## What you are asked to do
Can the data below be echoed back word for word?

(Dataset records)

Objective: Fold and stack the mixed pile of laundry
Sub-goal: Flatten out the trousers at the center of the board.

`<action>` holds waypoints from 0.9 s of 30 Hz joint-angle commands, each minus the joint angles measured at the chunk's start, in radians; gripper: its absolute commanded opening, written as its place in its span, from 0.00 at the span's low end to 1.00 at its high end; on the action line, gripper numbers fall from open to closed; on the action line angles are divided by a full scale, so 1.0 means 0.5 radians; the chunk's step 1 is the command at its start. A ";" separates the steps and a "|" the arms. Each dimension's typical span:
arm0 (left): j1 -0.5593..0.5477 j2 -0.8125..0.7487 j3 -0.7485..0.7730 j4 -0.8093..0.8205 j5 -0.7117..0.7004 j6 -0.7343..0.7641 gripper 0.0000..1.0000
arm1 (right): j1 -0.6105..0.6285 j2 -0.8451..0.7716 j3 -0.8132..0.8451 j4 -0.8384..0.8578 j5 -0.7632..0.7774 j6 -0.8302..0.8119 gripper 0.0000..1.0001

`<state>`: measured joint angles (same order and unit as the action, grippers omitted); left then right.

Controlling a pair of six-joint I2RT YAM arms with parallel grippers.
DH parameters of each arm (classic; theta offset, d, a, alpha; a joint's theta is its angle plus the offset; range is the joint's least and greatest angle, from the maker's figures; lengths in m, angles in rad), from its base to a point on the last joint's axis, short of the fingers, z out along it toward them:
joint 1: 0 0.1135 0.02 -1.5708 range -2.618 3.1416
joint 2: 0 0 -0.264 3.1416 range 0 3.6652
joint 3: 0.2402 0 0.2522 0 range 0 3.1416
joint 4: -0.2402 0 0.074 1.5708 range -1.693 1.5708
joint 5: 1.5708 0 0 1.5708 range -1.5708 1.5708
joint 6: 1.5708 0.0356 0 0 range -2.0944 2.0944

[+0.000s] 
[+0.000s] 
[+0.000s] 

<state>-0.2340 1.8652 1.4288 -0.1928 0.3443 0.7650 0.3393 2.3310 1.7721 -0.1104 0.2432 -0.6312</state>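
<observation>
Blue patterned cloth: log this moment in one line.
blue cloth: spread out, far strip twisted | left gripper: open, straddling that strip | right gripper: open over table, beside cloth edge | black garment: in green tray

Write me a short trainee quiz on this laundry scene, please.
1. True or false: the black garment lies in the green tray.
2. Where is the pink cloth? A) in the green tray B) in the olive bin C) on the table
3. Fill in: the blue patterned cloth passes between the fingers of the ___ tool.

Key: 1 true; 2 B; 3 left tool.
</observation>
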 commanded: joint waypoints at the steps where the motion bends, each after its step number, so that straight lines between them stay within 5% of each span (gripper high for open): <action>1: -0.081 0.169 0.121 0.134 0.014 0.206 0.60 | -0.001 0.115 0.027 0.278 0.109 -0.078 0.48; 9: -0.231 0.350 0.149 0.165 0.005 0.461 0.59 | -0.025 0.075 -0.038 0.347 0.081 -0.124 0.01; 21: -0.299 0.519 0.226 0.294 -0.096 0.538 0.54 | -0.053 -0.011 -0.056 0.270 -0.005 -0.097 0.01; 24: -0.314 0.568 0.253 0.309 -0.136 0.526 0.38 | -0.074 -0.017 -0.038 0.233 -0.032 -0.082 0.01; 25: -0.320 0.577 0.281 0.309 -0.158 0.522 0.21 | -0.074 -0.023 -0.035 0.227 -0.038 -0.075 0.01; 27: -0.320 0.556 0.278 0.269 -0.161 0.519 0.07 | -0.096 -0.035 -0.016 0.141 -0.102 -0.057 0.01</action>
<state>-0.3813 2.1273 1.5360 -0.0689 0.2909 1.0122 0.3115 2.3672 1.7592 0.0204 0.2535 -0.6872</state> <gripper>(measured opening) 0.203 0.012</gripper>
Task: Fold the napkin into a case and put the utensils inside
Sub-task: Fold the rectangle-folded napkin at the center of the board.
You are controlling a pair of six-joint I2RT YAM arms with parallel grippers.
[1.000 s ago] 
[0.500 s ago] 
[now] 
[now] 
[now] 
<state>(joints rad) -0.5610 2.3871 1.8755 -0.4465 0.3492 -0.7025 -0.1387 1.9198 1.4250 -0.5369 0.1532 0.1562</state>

## Completed task
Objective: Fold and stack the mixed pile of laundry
Sub-goal: Flatten out the trousers at the center of the board.

`<action>` holds waypoints from 0.9 s of 30 Hz joint-angle commands, each minus the joint angles measured at the chunk's start, in radians; gripper: its absolute commanded opening, written as its place in its span, from 0.00 at the span's low end to 1.00 at its high end; on the action line, gripper numbers fall from open to closed; on the action line angles are divided by a full scale, so 1.0 means 0.5 radians; the chunk's step 1 is the command at its start. A ";" separates the steps and a "|" the arms. Each dimension's typical span:
arm0 (left): j1 -0.5593..0.5477 j2 -0.8125..0.7487 j3 -0.7485..0.7730 j4 -0.8093..0.8205 j5 -0.7117..0.7004 j6 -0.7343..0.7641 gripper 0.0000..1.0000
arm1 (right): j1 -0.6105..0.6285 j2 -0.8451..0.7716 j3 -0.8132..0.8451 j4 -0.8384..0.8578 j5 -0.7632..0.7774 j6 -0.8302..0.8119 gripper 0.0000..1.0001

`<state>`: measured joint angles (same order and unit as the action, grippers omitted); left then right.

Controlling a pair of six-joint I2RT YAM arms with parallel grippers.
DH parameters of each arm (classic; theta offset, d, a, alpha; a joint's theta is its angle plus the offset; range is the joint's least and greatest angle, from the maker's figures; lengths in m, angles in rad), from its base to a point on the last joint's axis, short of the fingers, z out along it toward them:
joint 1: 0 0.1135 0.02 -1.5708 range -2.618 3.1416
joint 2: 0 0 -0.264 3.1416 range 0 3.6652
joint 3: 0.2402 0 0.2522 0 range 0 3.1416
joint 4: -0.2402 0 0.074 1.5708 range -1.693 1.5708
joint 5: 1.5708 0 0 1.5708 range -1.5708 1.5708
joint 6: 1.5708 0.0356 0 0 range -2.0944 2.0944

[+0.000s] 
[+0.000s] 
[+0.000s] 

<state>-0.2340 1.8652 1.4288 -0.1928 0.3443 0.7650 0.3393 2.3310 1.7721 -0.1104 0.2432 -0.6312</state>
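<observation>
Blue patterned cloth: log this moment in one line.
blue cloth: spread out, far strip twisted | left gripper: open, straddling that strip | right gripper: open over table, beside cloth edge | black garment: in green tray

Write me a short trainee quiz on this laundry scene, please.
1. True or false: the black garment lies in the green tray.
2. Where is the pink cloth? A) in the green tray B) in the olive bin C) on the table
3. Fill in: the blue patterned cloth passes between the fingers of the ___ tool.

Key: 1 true; 2 B; 3 left tool.
</observation>
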 commanded: joint waypoints at the steps where the motion bends, each after its step number, so that straight lines between them stay within 5% of each span (gripper high for open): <action>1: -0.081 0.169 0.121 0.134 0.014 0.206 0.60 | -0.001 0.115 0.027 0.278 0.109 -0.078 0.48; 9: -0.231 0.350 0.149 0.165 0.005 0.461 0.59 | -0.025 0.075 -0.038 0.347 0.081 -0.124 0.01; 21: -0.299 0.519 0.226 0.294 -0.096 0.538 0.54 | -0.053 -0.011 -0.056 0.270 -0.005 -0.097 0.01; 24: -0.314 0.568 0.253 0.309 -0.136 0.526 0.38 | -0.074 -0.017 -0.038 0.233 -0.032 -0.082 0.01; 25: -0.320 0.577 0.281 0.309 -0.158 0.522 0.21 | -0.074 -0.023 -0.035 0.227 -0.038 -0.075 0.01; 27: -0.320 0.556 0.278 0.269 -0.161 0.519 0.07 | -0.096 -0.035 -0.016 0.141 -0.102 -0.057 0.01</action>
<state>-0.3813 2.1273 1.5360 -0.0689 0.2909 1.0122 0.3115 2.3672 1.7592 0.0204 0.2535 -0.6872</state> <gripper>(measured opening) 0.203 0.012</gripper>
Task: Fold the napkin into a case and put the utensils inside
Sub-task: Fold the rectangle-folded napkin at the center of the board.
You are controlling a pair of six-joint I2RT YAM arms with parallel grippers.
[1.000 s ago] 
[0.500 s ago] 
[now] 
[now] 
[now] 
<state>(joints rad) -0.5610 2.3871 1.8755 -0.4465 0.3492 -0.7025 -0.1387 1.9198 1.4250 -0.5369 0.1532 0.1562</state>

The exercise ends with this answer.